Transcribe the data below verbatim from the line with "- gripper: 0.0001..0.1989" to the line with "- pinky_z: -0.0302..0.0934". Include both of those lines.

● Data excerpt
========

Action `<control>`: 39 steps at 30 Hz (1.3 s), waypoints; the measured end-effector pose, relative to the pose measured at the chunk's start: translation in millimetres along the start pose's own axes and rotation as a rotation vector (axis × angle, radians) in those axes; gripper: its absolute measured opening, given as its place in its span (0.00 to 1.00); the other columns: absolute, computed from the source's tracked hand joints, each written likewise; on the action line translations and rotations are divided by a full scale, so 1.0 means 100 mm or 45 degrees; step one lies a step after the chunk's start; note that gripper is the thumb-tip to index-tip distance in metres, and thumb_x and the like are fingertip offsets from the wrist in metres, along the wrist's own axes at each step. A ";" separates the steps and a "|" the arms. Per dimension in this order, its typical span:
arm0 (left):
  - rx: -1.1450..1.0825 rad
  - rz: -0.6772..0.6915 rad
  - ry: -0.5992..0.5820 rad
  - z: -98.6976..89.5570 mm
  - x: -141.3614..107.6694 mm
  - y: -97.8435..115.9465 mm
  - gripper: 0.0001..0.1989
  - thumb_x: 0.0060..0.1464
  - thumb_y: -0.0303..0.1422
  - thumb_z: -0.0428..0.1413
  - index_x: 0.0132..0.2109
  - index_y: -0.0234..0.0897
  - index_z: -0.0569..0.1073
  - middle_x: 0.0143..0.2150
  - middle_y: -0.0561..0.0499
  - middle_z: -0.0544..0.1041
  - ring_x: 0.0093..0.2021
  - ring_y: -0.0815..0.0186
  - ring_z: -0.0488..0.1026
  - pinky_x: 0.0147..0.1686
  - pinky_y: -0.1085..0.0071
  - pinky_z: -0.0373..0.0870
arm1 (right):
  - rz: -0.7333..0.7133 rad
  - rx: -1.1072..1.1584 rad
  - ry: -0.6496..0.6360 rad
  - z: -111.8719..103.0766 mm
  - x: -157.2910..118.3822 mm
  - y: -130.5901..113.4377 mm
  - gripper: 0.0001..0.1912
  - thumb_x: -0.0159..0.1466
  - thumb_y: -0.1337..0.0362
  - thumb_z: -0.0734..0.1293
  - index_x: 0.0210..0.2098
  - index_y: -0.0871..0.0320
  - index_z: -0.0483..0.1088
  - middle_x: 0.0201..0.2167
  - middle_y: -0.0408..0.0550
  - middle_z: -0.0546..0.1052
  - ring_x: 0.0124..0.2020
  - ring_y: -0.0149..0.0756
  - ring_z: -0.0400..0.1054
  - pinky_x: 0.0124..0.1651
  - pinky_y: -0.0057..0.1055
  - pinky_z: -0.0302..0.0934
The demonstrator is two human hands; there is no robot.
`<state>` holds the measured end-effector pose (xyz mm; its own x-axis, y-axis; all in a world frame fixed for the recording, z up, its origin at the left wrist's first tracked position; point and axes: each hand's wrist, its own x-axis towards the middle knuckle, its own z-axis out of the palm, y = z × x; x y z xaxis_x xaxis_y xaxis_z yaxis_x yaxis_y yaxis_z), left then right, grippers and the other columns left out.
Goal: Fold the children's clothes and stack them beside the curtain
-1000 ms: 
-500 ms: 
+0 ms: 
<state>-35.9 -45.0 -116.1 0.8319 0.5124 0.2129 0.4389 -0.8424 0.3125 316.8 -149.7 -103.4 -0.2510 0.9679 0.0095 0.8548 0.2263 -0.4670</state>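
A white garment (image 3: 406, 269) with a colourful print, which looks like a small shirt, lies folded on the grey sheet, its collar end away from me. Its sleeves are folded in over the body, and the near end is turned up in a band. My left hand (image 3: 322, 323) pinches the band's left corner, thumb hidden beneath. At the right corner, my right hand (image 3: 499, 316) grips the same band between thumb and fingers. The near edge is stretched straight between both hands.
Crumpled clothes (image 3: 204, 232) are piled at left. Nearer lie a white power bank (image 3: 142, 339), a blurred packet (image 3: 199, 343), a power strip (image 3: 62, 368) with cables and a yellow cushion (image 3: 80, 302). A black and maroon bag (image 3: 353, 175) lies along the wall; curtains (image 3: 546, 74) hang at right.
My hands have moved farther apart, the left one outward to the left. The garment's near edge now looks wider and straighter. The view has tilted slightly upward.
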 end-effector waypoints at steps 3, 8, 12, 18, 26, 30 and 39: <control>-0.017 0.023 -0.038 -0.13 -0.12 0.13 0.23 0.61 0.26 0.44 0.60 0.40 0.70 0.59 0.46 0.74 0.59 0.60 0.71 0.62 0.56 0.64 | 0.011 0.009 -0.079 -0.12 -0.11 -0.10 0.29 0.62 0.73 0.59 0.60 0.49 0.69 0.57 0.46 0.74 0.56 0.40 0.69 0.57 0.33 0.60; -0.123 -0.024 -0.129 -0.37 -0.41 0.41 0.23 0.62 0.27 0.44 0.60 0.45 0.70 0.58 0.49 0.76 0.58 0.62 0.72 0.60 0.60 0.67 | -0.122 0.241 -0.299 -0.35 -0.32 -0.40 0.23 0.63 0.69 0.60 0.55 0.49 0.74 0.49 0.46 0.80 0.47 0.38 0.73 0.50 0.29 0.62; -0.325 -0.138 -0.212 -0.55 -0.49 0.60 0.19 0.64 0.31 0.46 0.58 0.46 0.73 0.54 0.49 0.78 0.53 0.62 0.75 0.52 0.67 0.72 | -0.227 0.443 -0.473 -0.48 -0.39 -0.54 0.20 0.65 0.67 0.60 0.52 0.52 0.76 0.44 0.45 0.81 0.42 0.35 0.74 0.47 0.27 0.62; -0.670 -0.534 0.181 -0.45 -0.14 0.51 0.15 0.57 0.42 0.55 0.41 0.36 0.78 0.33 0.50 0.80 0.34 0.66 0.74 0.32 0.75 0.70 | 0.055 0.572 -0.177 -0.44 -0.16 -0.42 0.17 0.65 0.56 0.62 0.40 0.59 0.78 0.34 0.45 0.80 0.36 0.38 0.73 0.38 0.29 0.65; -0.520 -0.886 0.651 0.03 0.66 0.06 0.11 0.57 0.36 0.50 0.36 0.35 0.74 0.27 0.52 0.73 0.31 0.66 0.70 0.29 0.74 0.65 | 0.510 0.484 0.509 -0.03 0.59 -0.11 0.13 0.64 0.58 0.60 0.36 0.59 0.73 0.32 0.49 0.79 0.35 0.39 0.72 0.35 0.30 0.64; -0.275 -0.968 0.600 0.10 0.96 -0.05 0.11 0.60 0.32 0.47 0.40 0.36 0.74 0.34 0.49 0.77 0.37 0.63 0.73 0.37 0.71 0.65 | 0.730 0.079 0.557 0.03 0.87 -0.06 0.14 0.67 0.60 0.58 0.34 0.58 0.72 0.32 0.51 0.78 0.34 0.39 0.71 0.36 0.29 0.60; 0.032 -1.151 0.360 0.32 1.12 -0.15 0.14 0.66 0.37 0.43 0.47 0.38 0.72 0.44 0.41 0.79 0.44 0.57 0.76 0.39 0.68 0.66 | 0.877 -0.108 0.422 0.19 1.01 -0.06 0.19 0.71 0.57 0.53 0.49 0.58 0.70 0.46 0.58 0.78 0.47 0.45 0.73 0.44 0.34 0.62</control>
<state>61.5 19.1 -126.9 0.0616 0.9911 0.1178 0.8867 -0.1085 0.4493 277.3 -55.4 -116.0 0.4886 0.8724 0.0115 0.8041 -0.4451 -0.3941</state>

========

● Answer below
  - gripper: 0.0001..0.1989
  - thumb_x: 0.0060..0.1464
  - thumb_y: -0.0303..0.1422
  - thumb_z: -0.0428..0.1413
  - index_x: 0.0132..0.2109
  - index_y: -0.0234..0.0897
  - index_z: -0.0569..0.1073
  - middle_x: 0.0143..0.2150
  - middle_y: -0.0561..0.0499
  - middle_z: -0.0544..0.1041
  - ring_x: 0.0093..0.2021
  - ring_y: -0.0815..0.0186
  - ring_z: -0.0488..0.1026
  - pinky_x: 0.0147..0.1686
  - pinky_y: -0.1085..0.0071
  - pinky_z: -0.0373..0.0870
arm1 (right):
  - rz: -0.7333..0.7133 rad
  - rx: -1.1072..1.1584 rad
  - ry: -0.6496..0.6360 rad
  - z: -111.8719..103.0766 mm
  - x: -157.2910..118.3822 mm
  - y: -130.5901..113.4377 mm
  - gripper: 0.0001..0.1912
  - thumb_x: -0.0159..0.1466
  - thumb_y: -0.1337..0.0362
  - thumb_z: -0.0734..0.1293
  - index_x: 0.0210..0.2098
  - index_y: -0.0871..0.0320
  - index_z: -0.0483..0.1088
  - middle_x: 0.0201..0.2167
  - middle_y: -0.0408..0.0550
  - middle_z: -0.0546..0.1052
  - ring_x: 0.0124..0.2020
  - ring_y: -0.0149..0.0756
  - ring_z: -0.0400..0.1054
  - pinky_x: 0.0124..0.1651
  - pinky_y: -0.0057..0.1055
  - pinky_z: -0.0302..0.0934

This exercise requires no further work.